Shameless plug but I wrote a Medium article about what I learned from
mentoring an intern last summer and what people can get out of it. I'm
mentoring another intern this summer and it's really great working with
different people and how they learn in different ways.

[https://medium.com/@augburto/the-menternship-why-
mentoring-i...](https://medium.com/@augburto/the-menternship-why-mentoring-
isnt-a-chore-54c04e75335f)

------
todd8
I thought I was a pretty hot Pascal programmer in grad school. Then, for a
period of time, I was tasked with teaching Pascal to professional programmers
and engineers throughout Texas Instruments. I quickly discovered that there
were aspects of the language (even in a language as simple as Pascal) that I
found difficult to explain because I didn't fully understand them. Getting to
teach the subject multiple times and each time making the presentation clearer
made me understand the language, it's limitations, and effective use much
better.

------
svilen_dobrev
let me add few things...

\- keep telling pupils the goods (of becoming a pro-gram-mer), AND telling
them the bads. One at a time, some needs repeating often. Like the sky moments
when u see someone using your stuff and liking it. Or the multi-shizophrenia
that backs that achievement :/ They should know the whole truth, and decide -
would they sustain all the pluses and the minuses, or such a vocation/devotion
is not for them.

\- teaching/mentoring, esp. around my place, isn't much $$$ rewarding.. if at
all. More, you can be considered a nuisanse/"wtf" \- when the common thinking
is "give me monie/solutions, dont give me brains".. Sadly.

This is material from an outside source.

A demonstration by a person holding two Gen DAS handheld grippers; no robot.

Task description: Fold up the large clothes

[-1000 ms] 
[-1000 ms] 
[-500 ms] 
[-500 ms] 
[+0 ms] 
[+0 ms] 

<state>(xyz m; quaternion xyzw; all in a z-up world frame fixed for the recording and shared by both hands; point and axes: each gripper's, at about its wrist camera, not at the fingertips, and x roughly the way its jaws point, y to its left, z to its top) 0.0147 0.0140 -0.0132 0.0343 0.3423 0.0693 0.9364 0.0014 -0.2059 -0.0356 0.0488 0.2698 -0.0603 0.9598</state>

\- i do teach people, quite a few years, but by working with them. Not by
lecturing.. Lecturing works en masse but is veeery short-term/shallow.
(example: from 50+ ppl i taught python-courses in last 2-3 years, various
levels, ~6 became programmers and/or went using it.. half of them with further
mentoring. From ~20-25 ppl i have worked-with and mentored in last ~15 years,
all became pros... some better than me.)

\- It is a very deep investment.. maybe as more for the teacher/mentor as for
the pupil/mentee.

have fun www.svilendobrev.com

------
rhizome
I've done this on IRC since the late 90s and I think it benefited me greatly,
but you should see the blank stares I get when I mention this in interviews.
Best just to forget mentioning "IRC" in general.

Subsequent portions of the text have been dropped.